Absorption of Carbohydrates

  • Carbohydrates are absorbed as monosaccharides from the intestinal lumen.
  • Absorption relies on active transport and facilitative transport.
  • Active transport moves against a concentration gradient from low to high.
  • Facilitative transport moves with the concentration gradient from high to low.

Active Transport

  • The transport of glucose and galactose across the brush border membrane of mucosal cells relies on active transport.
  • Key features include energy requirement, specific transport proteins, and the presence of sodium ions.
  • A sodium-dependent glucose transporter (SGLT-1) binds both glucose and Na+ at separate sites, transporting them across the plasma membrane of the intestinal cell.
  • Sodium is transported down its concentration gradient (higher to lower), glucose then moves against its concentration gradient at the same time.
  • This active transport requires free energy from the hydrolysis of ATP, linked to a sodium pump that expels Na+ from the cell in exchange for K+.

Facilitative Transport

  • Fructose and mannose are transported across the brush border by a Na+-independent facilitative diffusion process, requiring a specific glucose transporter, GLUT-5.
  • Glucose and galactose can also use it if the concentration gradient is favorable.

Carbohydrate Transport

  • GLUT-2, a sodium-independent transporter, facilitates sugar transport out of mucosal cells into the portal circulation for delivery to the liver.

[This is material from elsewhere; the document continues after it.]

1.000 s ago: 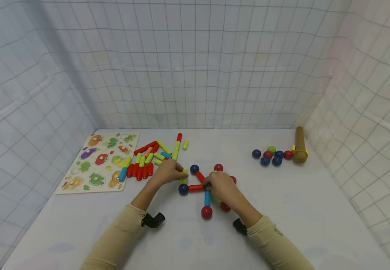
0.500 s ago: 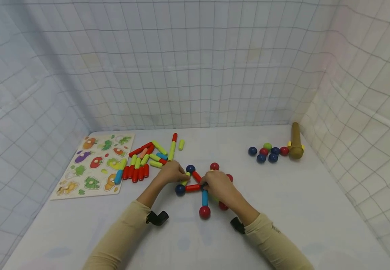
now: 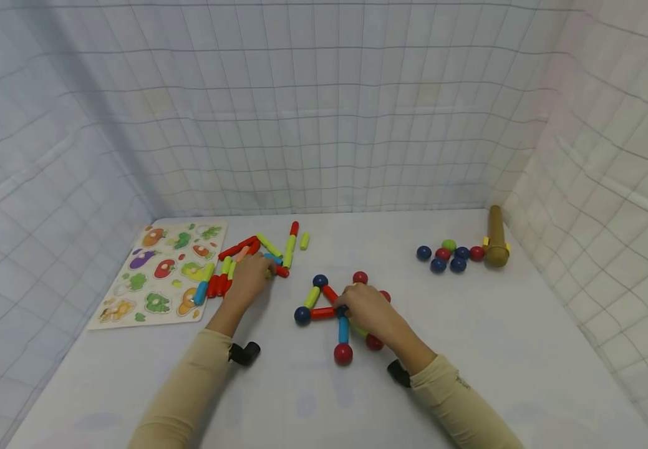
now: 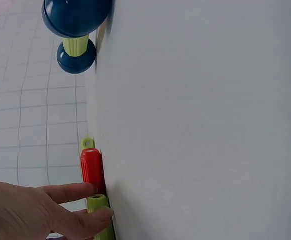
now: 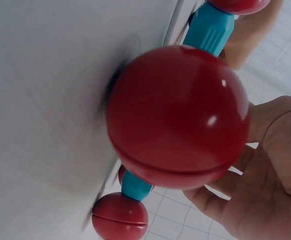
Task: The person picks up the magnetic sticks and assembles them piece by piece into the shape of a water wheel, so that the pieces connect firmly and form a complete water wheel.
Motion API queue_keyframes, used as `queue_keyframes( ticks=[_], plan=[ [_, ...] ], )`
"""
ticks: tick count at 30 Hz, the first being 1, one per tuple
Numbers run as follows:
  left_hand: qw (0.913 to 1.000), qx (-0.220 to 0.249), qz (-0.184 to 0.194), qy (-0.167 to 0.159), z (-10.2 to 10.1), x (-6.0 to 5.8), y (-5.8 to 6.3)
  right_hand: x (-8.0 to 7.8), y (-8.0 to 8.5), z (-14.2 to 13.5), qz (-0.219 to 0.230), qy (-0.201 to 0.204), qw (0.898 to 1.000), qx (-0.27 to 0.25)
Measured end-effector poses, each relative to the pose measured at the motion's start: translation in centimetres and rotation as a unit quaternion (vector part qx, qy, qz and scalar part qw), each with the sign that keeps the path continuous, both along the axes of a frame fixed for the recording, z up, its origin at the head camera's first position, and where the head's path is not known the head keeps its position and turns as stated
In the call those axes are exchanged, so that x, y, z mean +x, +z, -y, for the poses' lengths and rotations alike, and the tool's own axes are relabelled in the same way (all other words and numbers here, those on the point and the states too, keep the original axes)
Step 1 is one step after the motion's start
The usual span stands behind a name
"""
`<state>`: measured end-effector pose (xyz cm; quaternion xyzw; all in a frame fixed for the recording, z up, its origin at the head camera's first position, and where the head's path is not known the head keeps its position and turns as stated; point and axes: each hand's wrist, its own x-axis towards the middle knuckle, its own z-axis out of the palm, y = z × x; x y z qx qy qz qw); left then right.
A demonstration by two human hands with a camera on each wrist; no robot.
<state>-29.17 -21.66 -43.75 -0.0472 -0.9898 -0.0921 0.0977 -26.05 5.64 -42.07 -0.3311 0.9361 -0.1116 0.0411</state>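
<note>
The ball-and-stick model (image 3: 343,330) at centre seems partly built, its triangle (image 3: 324,313) closed, the right hand (image 3: 370,308) over it, hold indiscernible, while the left hand (image 3: 250,278), fingers parted, touches unattached sticks (image 4: 92,167) at ten o'clock, loose balls (image 3: 443,254) lying at two.

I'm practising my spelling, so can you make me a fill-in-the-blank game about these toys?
Left of the right hand, a green stick joins two ____ balls.
The blue stick below that hand ends in a ____ ball.
The person's ____ hand is at the stick pile.
Among the loose balls, only one is ____.

Missing words: blue, red, left, green.
</note>
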Motion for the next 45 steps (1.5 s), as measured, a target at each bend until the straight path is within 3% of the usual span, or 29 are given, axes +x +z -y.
queue_keyframes(
  ticks=[3, 8, 11, 15, 19, 22, 26, 31, 37, 39, 42, 45],
  plan=[
    [0.9996, -0.021, -0.018, 0.0, 0.4, -0.5, -0.1, -0.1, -0.1, -0.2, -0.022, 0.002, 1.0, 0.011],
    [0.9983, -0.043, 0.008, 0.038, 0.8, -1.0, 0.1, -0.1, 0.1, -0.3, -0.059, 0.008, 0.998, 0.016],
    [0.9981, -0.039, 0.021, 0.042, 0.9, -0.9, 0.2, 0.0, 0.1, -0.3, -0.065, 0.005, 0.998, 0.022],
    [0.9975, 0.034, 0.046, 0.041, 0.5, 0.0, 0.6, 0.0, 0.1, -0.1, -0.072, -0.002, 0.997, 0.034],
    [0.9838, 0.149, 0.088, 0.047, -0.6, 1.4, 1.5, 0.1, 0.0, 0.0, -0.089, -0.004, 0.995, 0.036],
    [0.9772, 0.182, 0.101, 0.043, -1.4, 2.2, 2.2, 0.1, -0.1, 0.0, -0.103, -0.01, 0.994, 0.036],
    [0.9831, 0.152, 0.087, 0.054, -1.7, 2.5, 2.4, 0.0, -0.2, 0.0, -0.11, -0.019, 0.993, 0.036],
    [0.9884, 0.107, 0.065, 0.085, -1.3, 2.3, 1.5, 0.0, -0.4, 0.1, -0.106, -0.01, 0.994, 0.037],
    [0.983, 0.142, 0.061, 0.099, -0.6, 1.7, 0.6, 0.1, -0.3, 0.2, -0.104, -0.011, 0.994, 0.038],
    [0.9776, 0.176, 0.066, 0.094, -0.9, 2.0, 0.6, 0.1, -0.3, 0.2, -0.102, -0.012, 0.994, 0.035],
    [0.9608, 0.244, 0.114, 0.067, -1.8, 3.1, 1.1, 0.0, -0.4, 0.2, -0.1, -0.014, 0.994, 0.03],
    [0.9263, 0.305, 0.219, 0.035, -3.1, 4.3, 1.8, -0.1, -0.6, 0.2, -0.105, -0.017, 0.994, 0.029]
  ],
)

Carbohydrate Digestion in Ruminants

  • The majority of a ruminant’s diet includes cellulose, hemicellulose, and lignin.
  • Enzymes secreted by rumen microbes break down complex carbohydrates.
  • VFAs and gases are produced

Carbohydrate Digestion in Ruminants

  • Digestion occurs through microbial fermentation in the rumen.
  • Plant material is fermented into simple sugars.
  • Microbes utilize these simple sugars and produce waste products.
  • Waste includes gases, heat, and VFAs (volatile fatty acids).
  • Ratios depend on the kind of diet consumed.

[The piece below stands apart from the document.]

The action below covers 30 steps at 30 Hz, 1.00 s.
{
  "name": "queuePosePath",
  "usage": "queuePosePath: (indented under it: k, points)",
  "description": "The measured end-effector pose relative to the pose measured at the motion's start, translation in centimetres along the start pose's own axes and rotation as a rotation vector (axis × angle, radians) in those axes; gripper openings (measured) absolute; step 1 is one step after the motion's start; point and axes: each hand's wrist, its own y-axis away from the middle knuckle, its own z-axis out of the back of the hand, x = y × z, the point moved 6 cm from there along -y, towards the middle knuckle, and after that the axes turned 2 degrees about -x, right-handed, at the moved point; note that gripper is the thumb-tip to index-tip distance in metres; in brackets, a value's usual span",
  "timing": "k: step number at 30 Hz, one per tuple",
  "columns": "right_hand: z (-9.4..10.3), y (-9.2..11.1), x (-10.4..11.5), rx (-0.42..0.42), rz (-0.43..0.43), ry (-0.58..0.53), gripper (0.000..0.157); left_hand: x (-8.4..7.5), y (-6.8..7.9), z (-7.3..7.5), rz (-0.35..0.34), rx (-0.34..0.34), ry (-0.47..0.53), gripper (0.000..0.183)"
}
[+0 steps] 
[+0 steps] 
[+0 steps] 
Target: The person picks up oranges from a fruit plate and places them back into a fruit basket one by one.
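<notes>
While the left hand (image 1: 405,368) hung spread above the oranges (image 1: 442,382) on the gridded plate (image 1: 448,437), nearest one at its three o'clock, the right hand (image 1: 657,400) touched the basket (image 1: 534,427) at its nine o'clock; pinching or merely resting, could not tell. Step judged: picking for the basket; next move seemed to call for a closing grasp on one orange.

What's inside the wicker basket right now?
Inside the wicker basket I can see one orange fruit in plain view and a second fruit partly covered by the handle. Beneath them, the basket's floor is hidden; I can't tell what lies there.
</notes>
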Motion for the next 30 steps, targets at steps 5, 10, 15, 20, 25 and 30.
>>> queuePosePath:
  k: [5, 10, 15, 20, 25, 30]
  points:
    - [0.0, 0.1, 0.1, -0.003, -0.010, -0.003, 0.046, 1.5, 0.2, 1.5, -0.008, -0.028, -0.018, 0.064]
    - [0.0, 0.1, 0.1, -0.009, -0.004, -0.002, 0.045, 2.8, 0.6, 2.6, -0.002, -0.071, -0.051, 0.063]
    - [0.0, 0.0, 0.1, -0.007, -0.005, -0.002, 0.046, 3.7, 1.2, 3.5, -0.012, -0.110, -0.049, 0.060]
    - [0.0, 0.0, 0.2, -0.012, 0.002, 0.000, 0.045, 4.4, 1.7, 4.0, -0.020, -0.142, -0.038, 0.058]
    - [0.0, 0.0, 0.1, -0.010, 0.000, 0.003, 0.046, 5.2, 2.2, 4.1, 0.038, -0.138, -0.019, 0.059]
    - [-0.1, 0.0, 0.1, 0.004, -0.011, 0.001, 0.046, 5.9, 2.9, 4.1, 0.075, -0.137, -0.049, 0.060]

Composition of VFAs in the Rumen

  • Acetic acid: 60-70%
  • Propionic acid: 15-20%
  • Butyric acid: 10-15%

Compostition of Gases in the Rumen

  • Carbon dioxide: 76%
  • Methane: 22%
  • Hydrogen: 2%
  • Small amounts of oxygen and nitrogen from ingested air.
  • VFAs get absorbed straight from the rumen, reticulum, and abomasum.

Microbial Populations

  • Cellulolytic bacteria ferment plant fiber, particularly cellulose, producing cellulase.
  • Acetate with some propionate is their main product
  • They thrive at pH 6-7 and are most common in animals fed roughage diets.
  • Pectinolytic bacteria ferment pectins.
  • Hemicellulolytic bacteria ferment hemicellulose.
  • Amyolytic bacteria digest starches and sugars, preferring pH 5-6.
  • They produce mainly propionate but sometimes lactate.
  • This bacteria predominates in animals fed grain diets.
  • Rapid changes to grain diets can cause lactic acidosis and rapidly decrease pH.
  • An example is Streptococcus bovis.
  • Ureolytic bacteria will ferment urea
  • Proteolytic bacteria breaks down proteins

The Small Intestine

  • Secretes digestive enzymes, receives digestive secretions from the pancreas and liver, and further digests carbohydrates.
  • It also absorbs water, minerals, amino acids, glucose, and fatty acids.

The Large Intestine

  • Also known as the Caecum
  • The bacterial population ferments unabsorbed products of digestion.
  • It absorbs water and VFA, and forms faeces.